The front room on the first floor is at the moment a "dumping ground" according to Bernadette but will soon be transformed into a study and storage room for hundreds of reference books on batik art.
One bookshelf holds her collection of children's books, among them several Chalet School novels and old annuals. The guest bedroom is a big sunny room with a new hardwood floor and a bed-head which was once an old sideboard mirror.
The main bedroom is painted dark green, with a red carpet and old samplers on the walls, for a genuine Victorian look. Hanging clothes are curtained off with a lace panel and there are shelves of books. A picture frame festooned with colourful costume jewellery hangs over a marble washstand in the huge en suite bathroom, which has room for a traditional claw-foot bath.
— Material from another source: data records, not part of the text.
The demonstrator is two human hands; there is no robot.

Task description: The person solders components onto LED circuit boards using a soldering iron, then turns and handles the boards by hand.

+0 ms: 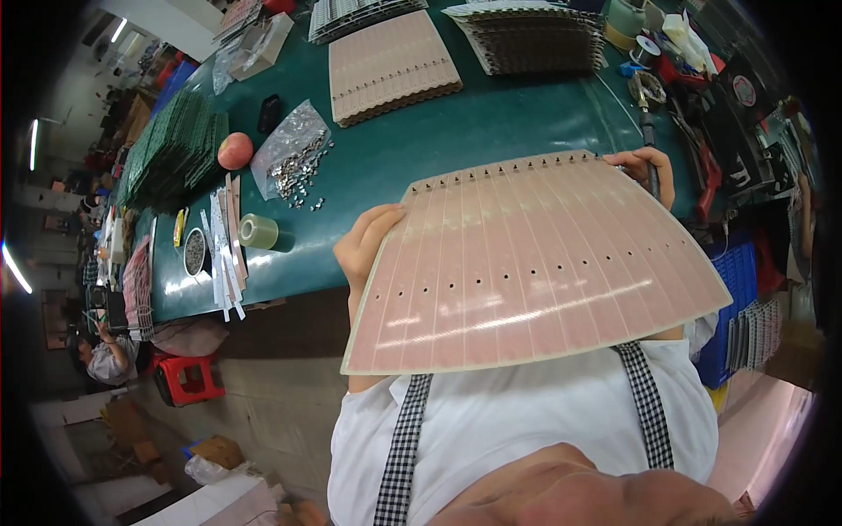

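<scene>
A large pink circuit board panel (pixel 526 254), scored into long strips, is tilted up in front of my chest. Small dark parts sit in a row along its far edge, and a row of small holes crosses its lower half. My left hand (pixel 367 241) is closed on the panel's left edge, near the upper corner. At the upper right corner, my right hand (pixel 647 171) pinches the panel's edge. A dark-handled tool like a soldering iron (pixel 647 130) runs through the same hand, its metal end pointing away from me. The fingers beneath the panel are hidden.
On the green table (pixel 395 158) lie stacked pink panels (pixel 395 66), dark-edged boards (pixel 531 39) and green boards (pixel 171 149). A bag of small metal parts (pixel 294 162), an apple (pixel 235 151), a tape roll (pixel 259 231) and a solder spool (pixel 646 51) lie around. A blue crate (pixel 737 289) stands right.
</scene>
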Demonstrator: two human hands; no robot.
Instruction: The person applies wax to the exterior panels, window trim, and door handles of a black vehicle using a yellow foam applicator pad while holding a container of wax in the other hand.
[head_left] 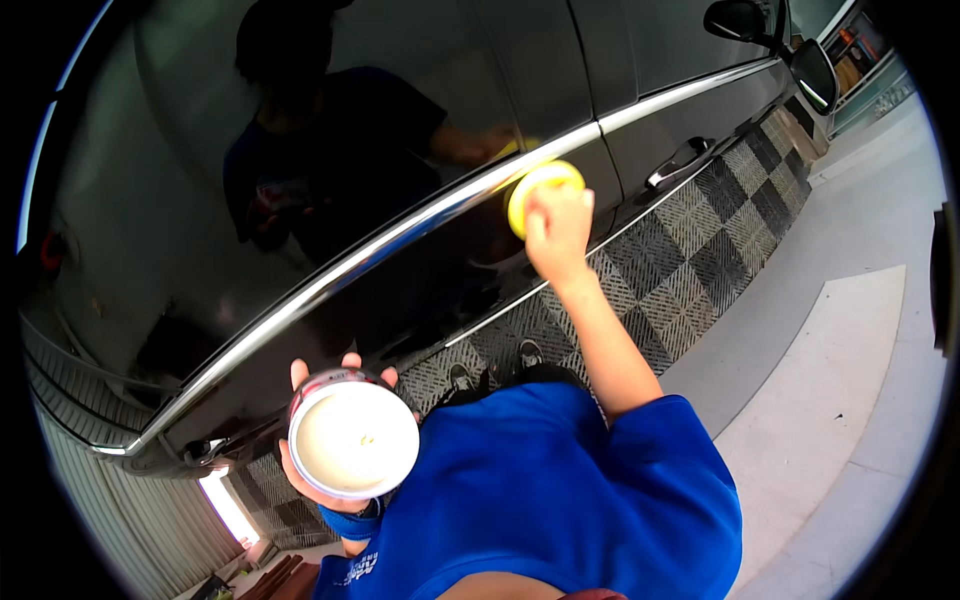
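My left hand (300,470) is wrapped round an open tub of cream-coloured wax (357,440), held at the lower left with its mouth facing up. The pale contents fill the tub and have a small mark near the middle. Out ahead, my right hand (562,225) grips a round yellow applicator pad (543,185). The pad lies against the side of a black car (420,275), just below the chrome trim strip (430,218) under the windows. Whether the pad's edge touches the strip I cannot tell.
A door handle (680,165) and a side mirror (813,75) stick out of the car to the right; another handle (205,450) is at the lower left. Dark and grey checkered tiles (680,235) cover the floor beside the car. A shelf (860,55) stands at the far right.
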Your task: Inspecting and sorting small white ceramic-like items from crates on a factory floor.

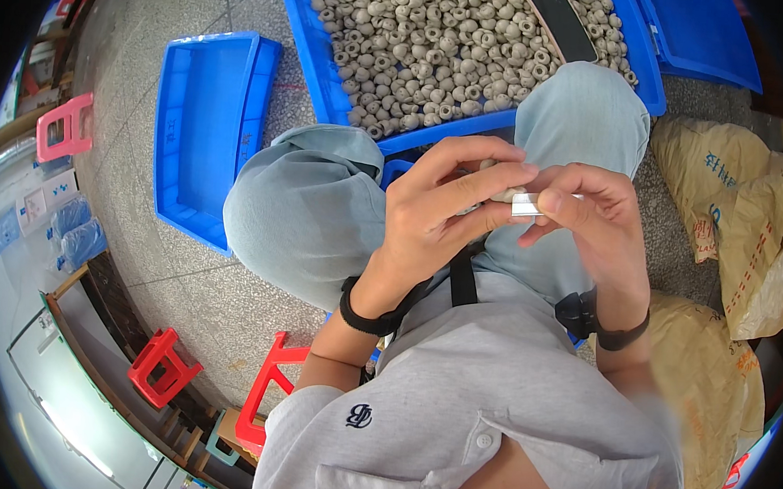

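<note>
Bare left hand (444,198), centre of frame: back of hand up, fingers bent rightward, thumb below, grip closed. Bare right hand (595,212), right of centre: thumb pointing left, index curled above it, pinching. Bare left forearm (340,349) and right forearm (631,353), lower frame, angle upward, converging.

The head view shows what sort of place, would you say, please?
Probably a workshop or small factory, judging by the blue crate of rounded grey pieces and the large brown sacks.
</note>
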Available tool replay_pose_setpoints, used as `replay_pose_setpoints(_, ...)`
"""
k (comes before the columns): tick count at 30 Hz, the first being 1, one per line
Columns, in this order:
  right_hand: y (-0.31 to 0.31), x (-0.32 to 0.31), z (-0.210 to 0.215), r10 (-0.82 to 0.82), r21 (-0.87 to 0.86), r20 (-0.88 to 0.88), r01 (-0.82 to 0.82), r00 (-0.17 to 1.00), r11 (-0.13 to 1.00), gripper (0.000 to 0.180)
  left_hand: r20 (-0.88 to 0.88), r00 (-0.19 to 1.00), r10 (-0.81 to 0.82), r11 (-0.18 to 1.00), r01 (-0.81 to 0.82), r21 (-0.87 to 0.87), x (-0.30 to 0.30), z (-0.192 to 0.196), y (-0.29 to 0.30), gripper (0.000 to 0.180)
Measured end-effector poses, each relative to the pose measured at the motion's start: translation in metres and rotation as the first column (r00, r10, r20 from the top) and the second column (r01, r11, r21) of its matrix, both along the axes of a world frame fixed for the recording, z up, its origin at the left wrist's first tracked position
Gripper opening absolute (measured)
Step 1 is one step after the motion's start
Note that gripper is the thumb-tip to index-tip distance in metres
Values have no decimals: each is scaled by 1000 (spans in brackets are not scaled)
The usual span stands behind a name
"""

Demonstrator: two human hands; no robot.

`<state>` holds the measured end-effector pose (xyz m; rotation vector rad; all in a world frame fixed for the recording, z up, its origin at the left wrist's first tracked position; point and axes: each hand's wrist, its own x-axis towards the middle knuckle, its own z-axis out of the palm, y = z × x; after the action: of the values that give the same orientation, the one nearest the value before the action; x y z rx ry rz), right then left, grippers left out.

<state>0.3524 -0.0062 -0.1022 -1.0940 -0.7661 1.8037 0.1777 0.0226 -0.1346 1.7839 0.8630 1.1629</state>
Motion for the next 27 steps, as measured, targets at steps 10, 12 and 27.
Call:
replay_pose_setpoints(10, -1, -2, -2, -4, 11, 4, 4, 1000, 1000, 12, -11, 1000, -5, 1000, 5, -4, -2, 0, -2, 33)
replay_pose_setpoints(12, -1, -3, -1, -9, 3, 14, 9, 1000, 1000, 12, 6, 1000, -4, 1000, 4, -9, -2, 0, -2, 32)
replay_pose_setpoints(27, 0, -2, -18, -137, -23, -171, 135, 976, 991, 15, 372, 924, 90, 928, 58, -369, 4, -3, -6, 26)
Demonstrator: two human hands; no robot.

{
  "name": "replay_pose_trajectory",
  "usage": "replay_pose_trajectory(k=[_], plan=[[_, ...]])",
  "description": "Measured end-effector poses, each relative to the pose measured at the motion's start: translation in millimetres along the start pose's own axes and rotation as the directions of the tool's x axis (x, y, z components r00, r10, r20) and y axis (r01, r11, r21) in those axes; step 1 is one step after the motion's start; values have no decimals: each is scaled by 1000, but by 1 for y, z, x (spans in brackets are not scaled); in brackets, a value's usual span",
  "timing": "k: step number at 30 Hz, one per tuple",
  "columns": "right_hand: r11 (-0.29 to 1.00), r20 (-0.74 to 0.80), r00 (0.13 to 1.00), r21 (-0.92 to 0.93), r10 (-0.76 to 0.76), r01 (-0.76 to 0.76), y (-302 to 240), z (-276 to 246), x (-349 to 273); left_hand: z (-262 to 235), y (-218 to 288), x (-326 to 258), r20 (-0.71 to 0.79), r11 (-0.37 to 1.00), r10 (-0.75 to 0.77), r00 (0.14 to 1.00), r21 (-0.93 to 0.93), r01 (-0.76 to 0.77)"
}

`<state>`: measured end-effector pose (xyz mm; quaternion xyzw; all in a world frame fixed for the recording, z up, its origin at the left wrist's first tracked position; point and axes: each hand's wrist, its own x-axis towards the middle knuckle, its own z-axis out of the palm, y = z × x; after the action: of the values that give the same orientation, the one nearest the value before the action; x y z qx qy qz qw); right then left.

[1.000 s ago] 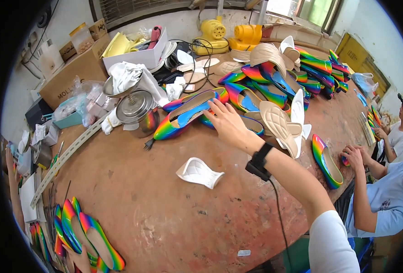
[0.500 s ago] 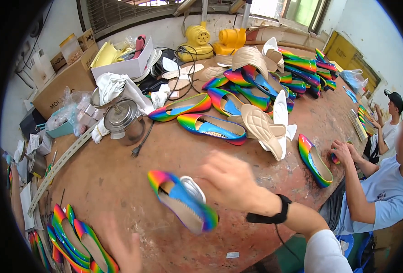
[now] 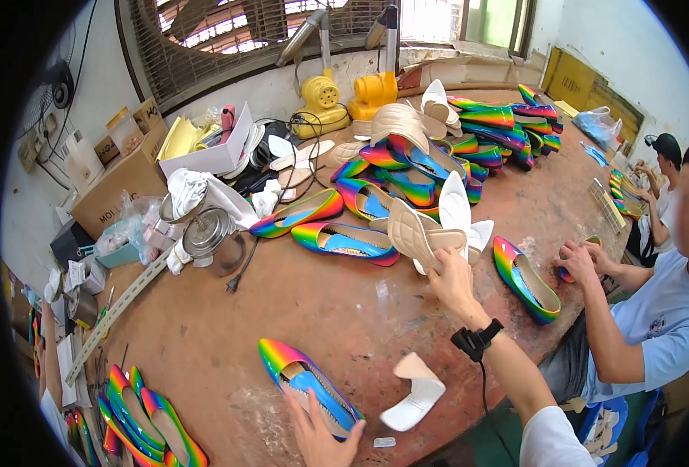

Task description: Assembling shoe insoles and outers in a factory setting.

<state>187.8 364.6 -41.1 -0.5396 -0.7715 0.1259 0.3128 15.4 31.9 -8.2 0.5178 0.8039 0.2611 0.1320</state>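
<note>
The rainbow shoe (image 3: 309,385) that hung in the air half a second ago now lies on the tabletop (image 3: 313,303) near its front edge, toe pointing up-left, and the left hand (image 3: 317,432) has come up from the lower edge to grip its heel end. The right hand (image 3: 452,279) has swung away to the beige sandal (image 3: 416,237) and closes on its near end. Just right of the shoe lies a white insert (image 3: 416,393), close to the edge. Bare brown wood opens between the two hands. Beyond it sit two more rainbow flats (image 3: 344,237), a metal can (image 3: 208,233) and a heap of shoes (image 3: 469,136). At the right edge another person (image 3: 655,311) works
</note>
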Motion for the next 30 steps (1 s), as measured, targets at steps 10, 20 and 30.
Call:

Bernadette avoids showing visitors over her work studio because it's bad luck to see work in progress. In a separate gallery, the walls are hung with a selection of her work. "I'm doing something for Irish Cement at the moment. President McAleese gave a batik painting of the Book of Kells to the Pope when she visited the Vatican. A lot of people buy them as wedding presents. Ten of us went to Israel a year and a half ago to get inspiration. It was a great experience. I do like Ireland - especially Galway - and those intense blue skies we get occasionally," she says.
In the side garden where she dries the batik, Bernadette grows herbs and vegetables among the flowers. "I've planted leeks, celery, chard and rhubarb. The fig tree will have figs this year. I have blackberries and wineberries and I always grow tomatoes in the summer. My seeds come from the Irish Seed Savers association."
"It's getting a bit like yuppieland around here," one local man said to her recently, adding that while his first child just about managed to build a townhouse in the area, the other two will be forced to move away. Bernadette counts herself fortunate to live so close to town.
"I don't need a car - I can't drive and I don't wish to. I love walking and sometimes I get the bus. And there's a new DART station at Barrow Street now," she says. "I never wanted to have people living with me. I really love my own space."